La idea que se maneja es que cada vez más los que diseñan las ciudades empiecen a considerar la recuperación de esa función porque nos va a venir muy bien.
– Dicen que hasta Barak Obama tiene un huerto en la Casa Blanca…
– Así es, el presidente de EEUU tiene un huerto en su residencia pero antes que él lo tenía Felipe González. En 1982 le pidió al entonces ministro de Agricultura Carlos Romero, por cierto, zamorano, que le localizara a alguien que le cuidara el huerto en La Moncloa y lo mantuvo durante mucho tiempo.

«Los espacios de economía campesina están en clara vía de extinción»
– ¿Se puede afirmar que los espacios de economía campesina están en vías de extinción?
– Rotundamente sí. Cuando se habla de extinción enseguida se asocia a animales como el lince o el oso, pero no se hace referencia nunca a que se están extinguiendo también los espacios donde vivieron esos animales.
– Usted trabaja para la ministra del ramo, Elena Espinosa. ¿Cuándo contaremos con un Ministerio, en vez de Medio Ambiente, de Ambiente entero?
– Estamos ya casi en Ambiente entero (risas)… Tengo un libro de relatos que se titula "El regreso del señor Hoffmann y otros relatos de ambiente entero" (2005) y de ahí viene ese juego de palabras. Pero sí, estamos muy avanzados y ya casi hay un Ministerio de Ambiente entero. Existe un gran ámbito institucional de trabajo en el Ministerio manejando conceptos de desarrollo pero, además, lo interesante es la gran transversalidad que existe de este ramo en el resto de áreas: Industria trabaja mucho los temas de energías alternativas y Trabajo también tiene un aspecto de responsabilidad social y ambiental en las empresas, de modo que influye mucho en todos los ámbitos.

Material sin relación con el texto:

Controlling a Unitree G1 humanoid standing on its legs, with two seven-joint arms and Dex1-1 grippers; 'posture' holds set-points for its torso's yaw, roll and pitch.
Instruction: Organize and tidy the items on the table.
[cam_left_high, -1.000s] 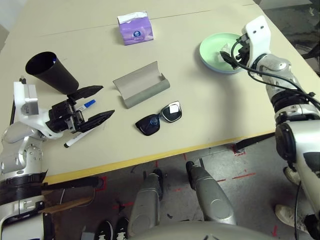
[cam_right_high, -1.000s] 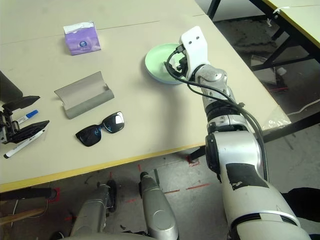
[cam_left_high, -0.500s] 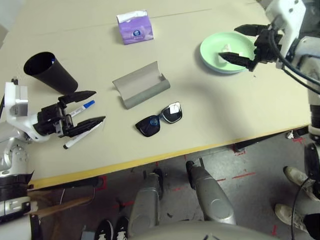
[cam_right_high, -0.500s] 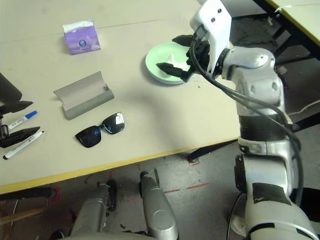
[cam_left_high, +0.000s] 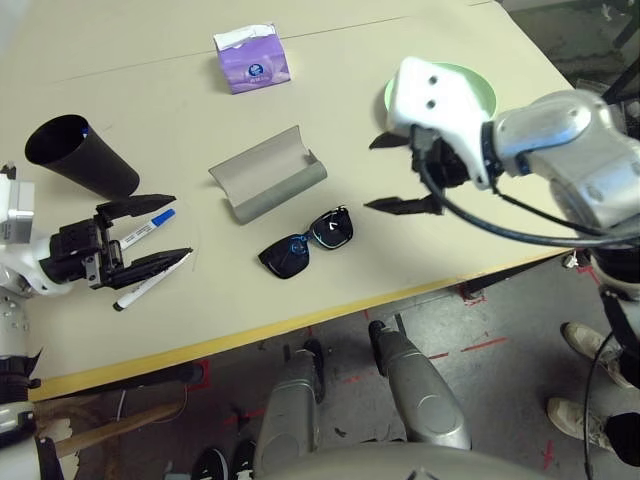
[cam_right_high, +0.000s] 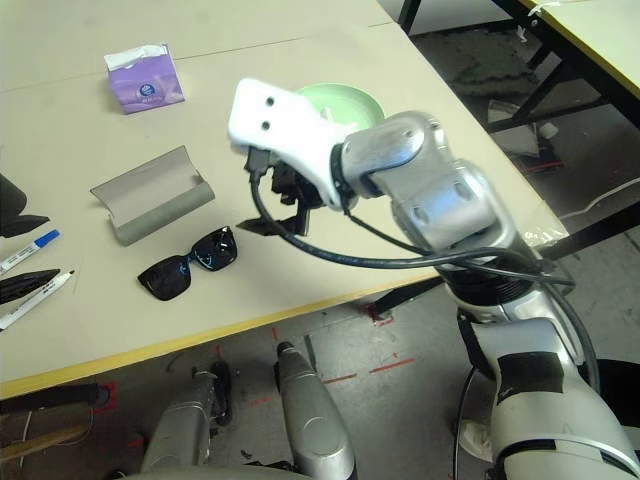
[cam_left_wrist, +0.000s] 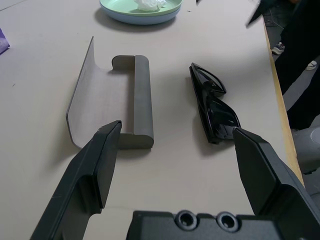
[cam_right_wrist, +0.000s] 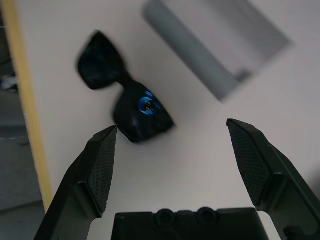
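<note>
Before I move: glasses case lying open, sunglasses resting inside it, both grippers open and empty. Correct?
Not quite: the sunglasses lie on the table beside the glasses case, as the left eye view shows. The rest holds.

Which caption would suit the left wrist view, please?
Open left gripper facing an open glasses case and black sunglasses.

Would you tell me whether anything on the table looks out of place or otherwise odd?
The grey glasses case lies open, with the sunglasses outside it. Nothing looks spilled or damaged.
</note>
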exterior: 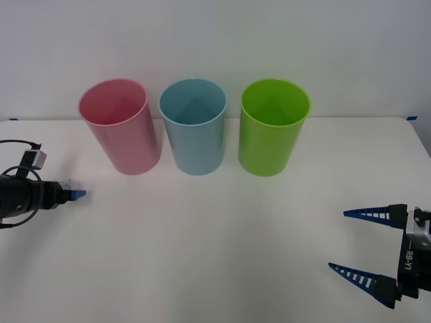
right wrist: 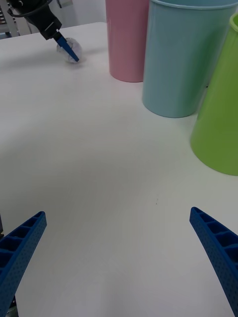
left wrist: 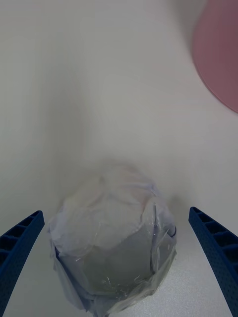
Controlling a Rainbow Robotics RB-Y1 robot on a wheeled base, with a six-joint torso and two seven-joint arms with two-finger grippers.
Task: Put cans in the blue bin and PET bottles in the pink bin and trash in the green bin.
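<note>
Trash (left wrist: 113,237) on table between spread fingers of left pincer (left wrist: 119,267), untouched; right pincer (right wrist: 119,262) spread, idle.

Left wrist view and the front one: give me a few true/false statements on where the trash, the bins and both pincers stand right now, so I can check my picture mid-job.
1. The trash lies on the table between the open fingers of the left pincer. True.
2. The trash is already inside the green bin. False: it is on the table, at the robot's left, near the pink bin.
3. The blue bin stands between the pink and green bins. True.
4. The right pincer is shut on a can. False: it is open and holds nothing, low at the robot's right.
5. All three bins stand upright. True.
</note>
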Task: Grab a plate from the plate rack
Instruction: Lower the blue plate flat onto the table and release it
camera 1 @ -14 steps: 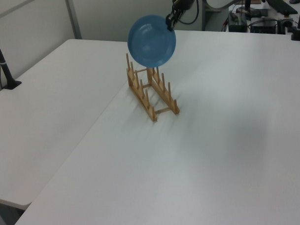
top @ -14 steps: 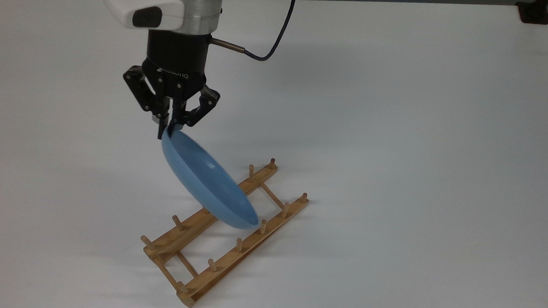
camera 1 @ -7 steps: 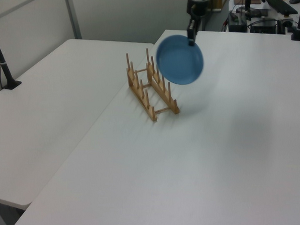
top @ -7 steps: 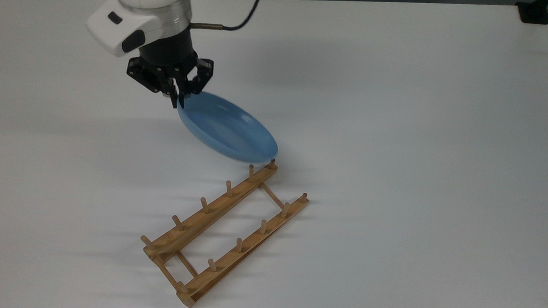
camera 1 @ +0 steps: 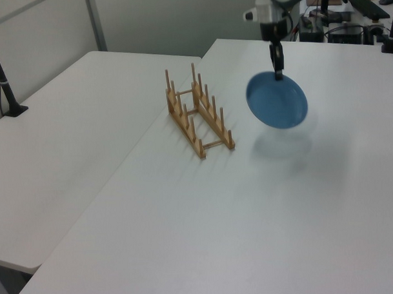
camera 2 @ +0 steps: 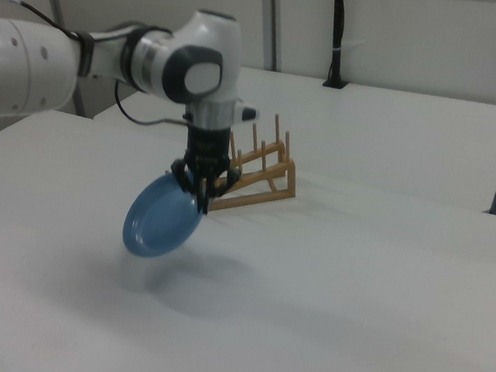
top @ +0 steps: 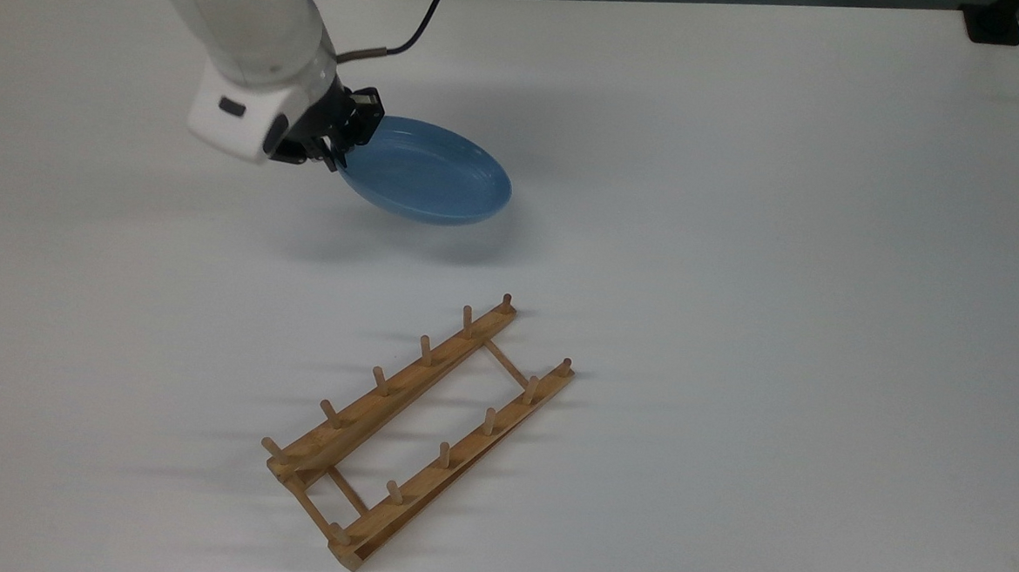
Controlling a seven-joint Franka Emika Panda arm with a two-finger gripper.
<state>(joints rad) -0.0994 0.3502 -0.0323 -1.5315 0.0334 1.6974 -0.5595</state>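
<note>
The gripper is clamped on the rim of the plate, which hangs tilted above the worktop, well apart from the rack. The pinch looks thin, perhaps only at the edge, so carry it slowly, without swinging, and keep it away from the rack's pegs.
</note>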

– ¿El agricultor urbano es un jubilado con tiempo libre o estamos hablando de tiempo libre para mejorar la jubilación? Es decir: ¿sólo recreo o también negocio?
– Ambas cosas. Hay algunos ejemplos en Francia de personas que han sido capaces de montar negocio a tiempo completo aunque, mayoritariamente, suele ser complementario. Sin embargo, hay que trascender un poco más. Hay algunas ciudades que ya hablan no sólo de huertos de ocio sino de un plan de agricultura urbana desde la producción hasta la comercialización. De este modo implica en el proceso a restaurantes, pequeño comercio y productores consiguiendo que las personas se especialicen.
– Hay incluso municipios que ceden terreno a los ciudadanos para este fin. ¿Podría ser una fórmula para potenciar la agricultura urbana?
– Claro que sí. Cataluña, por ejemplo, cuenta ya con 27 municipios trabajando en agricultura urbana. Empezaron con los huertos y han ido evolucionando poco a poco. El presidente francés, Nicolás Sarkozy, convocó un concurso de ideas entre arquitectos para el Gran París de 2020 y una de las ideas seleccionadas fue la propuesta de cuatro grandes áreas de producción de alimentos de alta calidad para suministrar la ciudad, de manera que diseña la capital pensando en esas áreas de producción ecológica alrededor de la urbe.

«Habría que afinar un poco más los conceptos educativos que se imparten en los pueblos»
– El campo es conocimiento. ¿Para cuándo una universidad del campo o un máster de lo agrario entendido como un aula a pie de cultivo?
– La institución de la enseñanza, que tuvo mucho interés en los conocimientos campesinos, había llegado a la conclusión elemental de que la realidad campesina es una realidad local y hablaban del conocimiento de los procesos locales y su modernización. A partir de ahí, ellos proponían unas ideas generales y luego se veían las particularidades de cada caso. No tiene nada que ver, por ejemplo, el campo de la cornisa cantábrica en la vertiente que va al mar que la que da a Castilla y León. Hay muchas cuestiones que se repiten pero la biogeografía manda mucho, si bien tener una reflexión general de carácter universitario estaría muy bien.
– La educación, como en todos los aspectos de la vida, tiene una influencia determinante. En este caso, ¿cómo influye en la concepción del mundo rural de los niños?
– Cuando decimos que nos encontramos en una sociedad urbana lo estamos no sólo porque vivimos en ciudades sino porque la cultura hegemónica es la de la ciudad y, por extensión, la educación también lo es de modo que los niños de los pueblos reciben la misma educación que los de la urbe desde el punto de vista del contenido. Habría que hacer un trabajo para afinar más los conceptos educativos que se dan en los pueblos con los más pequeños.